**WHAT YOU ARE ASKED TO DO:** Beginning with the line containing "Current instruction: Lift" and going on through the line containing "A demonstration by", the lines below are to be returned exactly, pictures excluded and nothing added.
------------
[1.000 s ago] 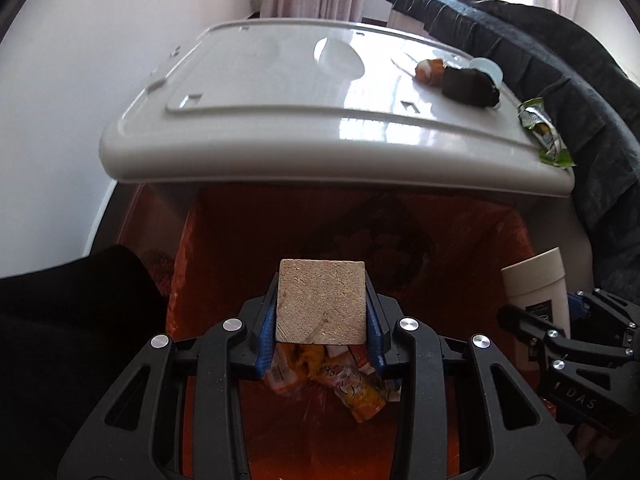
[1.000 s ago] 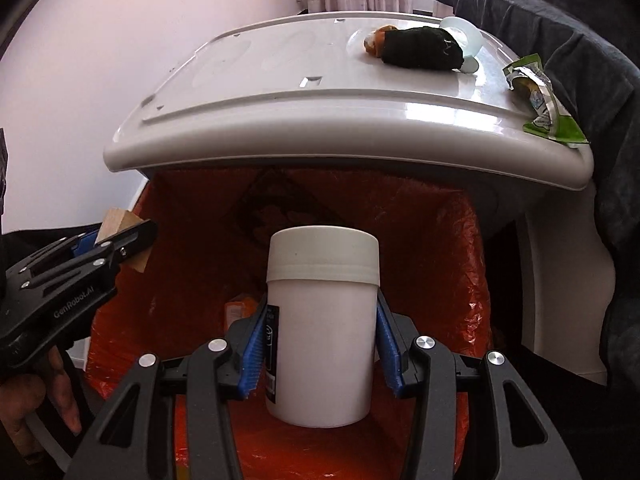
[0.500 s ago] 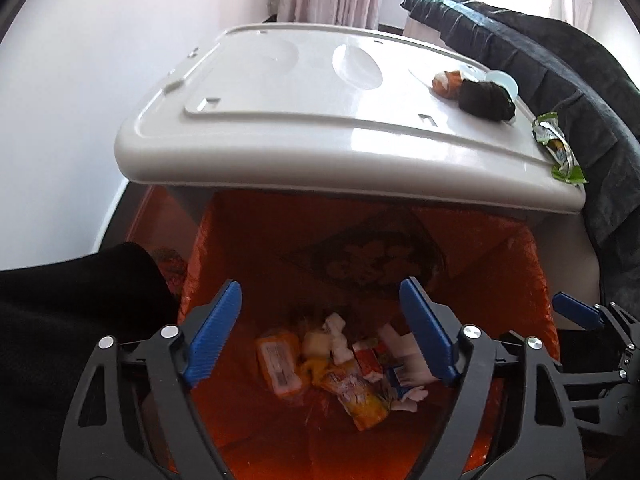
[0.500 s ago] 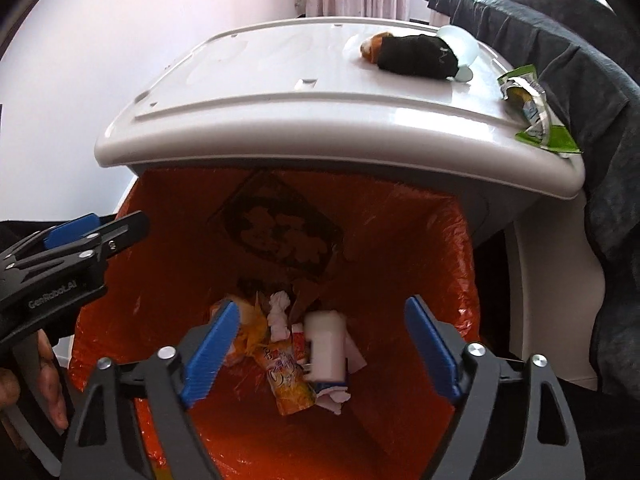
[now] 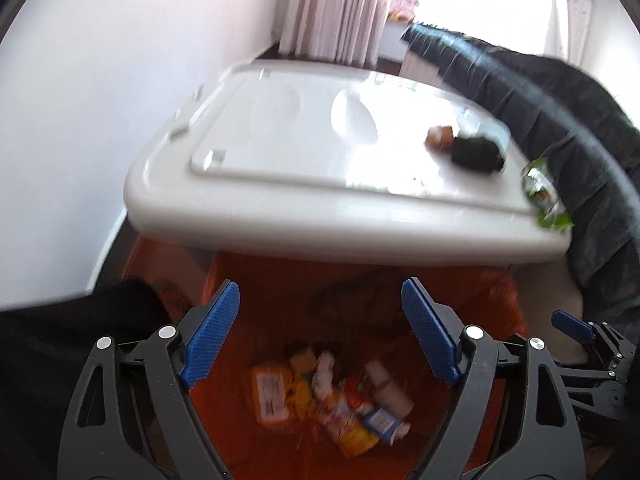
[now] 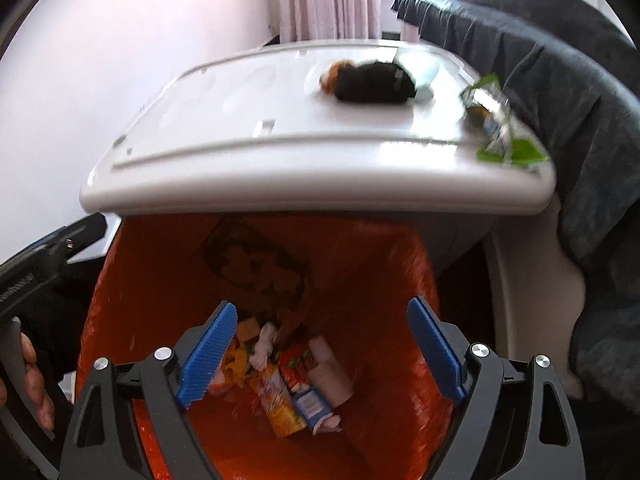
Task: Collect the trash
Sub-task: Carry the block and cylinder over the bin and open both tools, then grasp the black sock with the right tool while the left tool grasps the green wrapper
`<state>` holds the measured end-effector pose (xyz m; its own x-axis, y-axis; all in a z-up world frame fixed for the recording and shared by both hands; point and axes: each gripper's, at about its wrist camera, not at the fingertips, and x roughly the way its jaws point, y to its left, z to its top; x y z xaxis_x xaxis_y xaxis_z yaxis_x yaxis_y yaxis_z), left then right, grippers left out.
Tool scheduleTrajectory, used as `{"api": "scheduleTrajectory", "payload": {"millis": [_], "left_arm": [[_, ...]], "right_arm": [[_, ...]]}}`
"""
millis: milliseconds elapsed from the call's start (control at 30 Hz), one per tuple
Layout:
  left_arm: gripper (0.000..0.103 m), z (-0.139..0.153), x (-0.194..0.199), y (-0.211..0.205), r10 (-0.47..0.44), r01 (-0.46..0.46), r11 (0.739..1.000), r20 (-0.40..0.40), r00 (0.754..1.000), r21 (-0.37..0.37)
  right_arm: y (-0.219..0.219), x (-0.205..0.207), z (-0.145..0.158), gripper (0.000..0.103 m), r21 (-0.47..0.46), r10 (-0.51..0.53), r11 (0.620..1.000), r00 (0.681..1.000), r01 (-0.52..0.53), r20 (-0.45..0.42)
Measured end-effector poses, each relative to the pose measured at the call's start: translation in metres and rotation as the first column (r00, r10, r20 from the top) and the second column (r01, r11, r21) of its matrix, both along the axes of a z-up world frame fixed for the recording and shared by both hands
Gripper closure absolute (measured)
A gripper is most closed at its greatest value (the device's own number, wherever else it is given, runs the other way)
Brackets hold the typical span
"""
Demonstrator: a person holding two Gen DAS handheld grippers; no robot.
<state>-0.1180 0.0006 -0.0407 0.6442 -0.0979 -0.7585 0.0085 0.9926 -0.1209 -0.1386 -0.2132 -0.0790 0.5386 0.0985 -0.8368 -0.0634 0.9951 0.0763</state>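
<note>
Left gripper (image 5: 320, 336) and right gripper (image 6: 322, 354), jaws spread and empty, above the orange-lined bin (image 6: 380, 272). White bottle (image 6: 330, 372) lies among wrappers at its bottom, long axis diagonal. White table (image 6: 248, 128) beyond; dark sofa (image 6: 560, 80) at right.

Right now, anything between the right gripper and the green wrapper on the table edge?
Nothing visible. The right gripper is open and empty over the orange bin bag; the green wrapper lies on the white table by the dark blanket. Only the table's rim lies between.
</note>
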Motion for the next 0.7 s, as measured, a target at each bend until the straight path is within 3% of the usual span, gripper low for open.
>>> {"api": "scheduleTrajectory", "payload": {"millis": [200, 333, 567, 700], "left_arm": [[0.022, 0.043, 0.028, -0.022, -0.064, 0.058, 0.997, 0.132, 0.989, 0.047], [0.022, 0.054, 0.051, -0.033, -0.089, 0.083, 0.996, 0.167, 0.982, 0.039], [0.022, 0.044, 0.069, -0.042, -0.101, 0.099, 0.995, 0.176, 0.979, 0.018], [0.022, 0.027, 0.073, -0.042, -0.109, 0.109, 0.994, 0.129, 0.986, 0.008]], "right_arm": [[-0.017, 0.028, 0.042, 0.017, -0.009, -0.027, 1.000, 0.995, 0.028, 0.091], [-0.024, 0.060, 0.062, 0.017, -0.046, -0.019, 0.999, 0.990, 0.025, 0.142], [-0.018, 0.136, 0.057, 0.016, -0.125, 0.009, 0.992, 0.989, 0.009, 0.149], [-0.012, 0.187, 0.040, 0.016, -0.138, -0.012, 0.990, 0.993, 0.028, 0.115]]}}
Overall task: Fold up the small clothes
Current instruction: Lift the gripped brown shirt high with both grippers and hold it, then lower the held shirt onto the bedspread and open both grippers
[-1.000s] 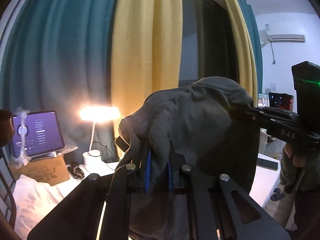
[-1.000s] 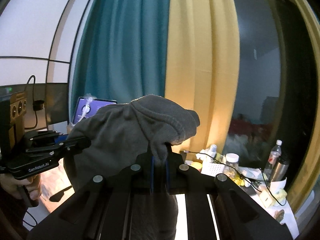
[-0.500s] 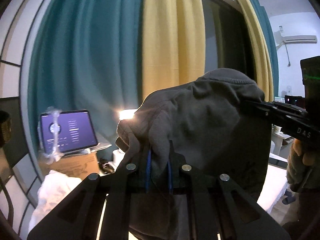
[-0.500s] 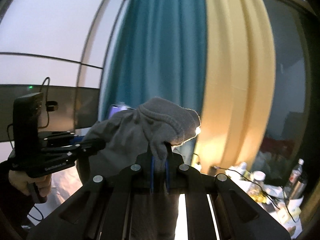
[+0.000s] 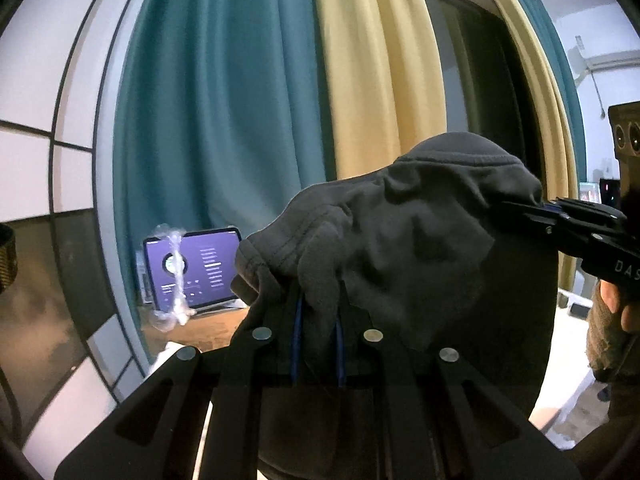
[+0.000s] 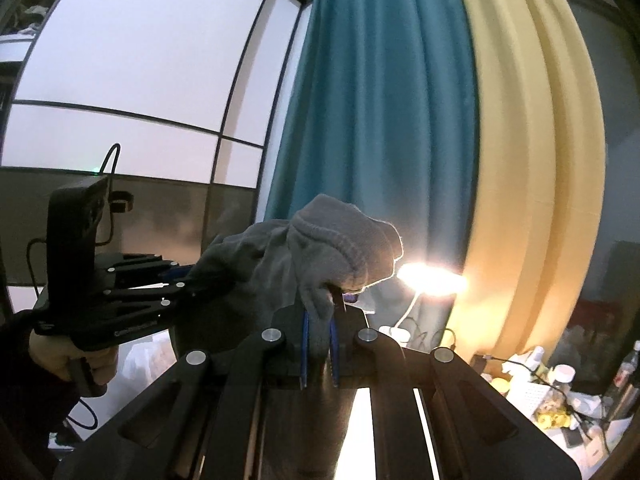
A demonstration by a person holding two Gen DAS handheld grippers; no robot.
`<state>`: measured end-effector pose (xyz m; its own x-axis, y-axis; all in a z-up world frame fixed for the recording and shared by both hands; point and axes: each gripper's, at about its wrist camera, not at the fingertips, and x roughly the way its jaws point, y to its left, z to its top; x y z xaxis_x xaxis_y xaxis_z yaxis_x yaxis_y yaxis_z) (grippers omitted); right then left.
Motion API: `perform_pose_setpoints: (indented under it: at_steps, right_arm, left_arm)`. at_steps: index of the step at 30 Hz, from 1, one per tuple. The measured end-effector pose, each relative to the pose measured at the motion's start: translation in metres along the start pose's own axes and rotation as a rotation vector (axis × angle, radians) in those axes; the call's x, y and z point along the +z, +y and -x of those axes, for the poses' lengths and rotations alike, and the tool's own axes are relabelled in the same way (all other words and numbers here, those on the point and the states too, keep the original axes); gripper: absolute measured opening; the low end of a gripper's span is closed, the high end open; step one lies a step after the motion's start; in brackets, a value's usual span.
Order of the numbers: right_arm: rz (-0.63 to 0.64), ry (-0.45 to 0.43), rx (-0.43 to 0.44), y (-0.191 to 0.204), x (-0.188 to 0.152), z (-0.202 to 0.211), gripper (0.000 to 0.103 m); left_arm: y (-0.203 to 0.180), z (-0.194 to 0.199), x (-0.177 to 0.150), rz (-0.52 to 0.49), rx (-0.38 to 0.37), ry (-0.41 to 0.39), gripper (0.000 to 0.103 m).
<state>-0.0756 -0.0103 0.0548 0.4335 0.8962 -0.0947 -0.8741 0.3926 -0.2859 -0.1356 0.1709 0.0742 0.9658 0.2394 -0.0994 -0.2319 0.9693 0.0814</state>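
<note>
Left wrist view. A lit tablet (image 5: 196, 270) was recorded far left of the tongs, propped upright, with a twist of clear plastic wrap (image 5: 174, 280) hanging in front of its screen. Behind it, a teal curtain (image 5: 216, 120) and, to its right, a yellow curtain (image 5: 380, 80) were noted above the tongs. The left gripper (image 5: 318, 320) was found clamped on a fold of the grey garment (image 5: 400, 248), the cloth bunched between the blue-edged pads and lifted clear of any surface. The garment was spread to the right, where its far edge was pinched by the right gripper (image 5: 528, 208), entering from the right edge. The hand (image 5: 616, 304) on that gripper's handle was partly seen at the lower right.

Right wrist view. The left gripper (image 6: 196, 276) was recorded at the left of the tongs, its fingers closed on the garment's (image 6: 260, 264) near edge, with a hand (image 6: 60, 356) wrapped round its handle. The right gripper (image 6: 319, 320) was found shut on a ribbed hem of the same garment, held up at the centre. A glowing lamp (image 6: 432, 280) was noted just right of the raised cloth, in front of the curtains. A cluttered tabletop with bottles (image 6: 560, 376) was listed at the lower right, well apart from the tongs.
</note>
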Motion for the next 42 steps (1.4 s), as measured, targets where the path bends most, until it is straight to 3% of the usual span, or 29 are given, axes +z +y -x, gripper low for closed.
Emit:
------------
**RESPONSE BELOW:**
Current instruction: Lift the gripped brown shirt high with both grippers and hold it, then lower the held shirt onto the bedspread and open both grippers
[-1.000s] 
[-1.000s] 
[-0.500s] 
[-0.500s] 
[+0.000s] 
[+0.000s] 
A demonstration by a person holding two Gen DAS handheld grippers; no robot.

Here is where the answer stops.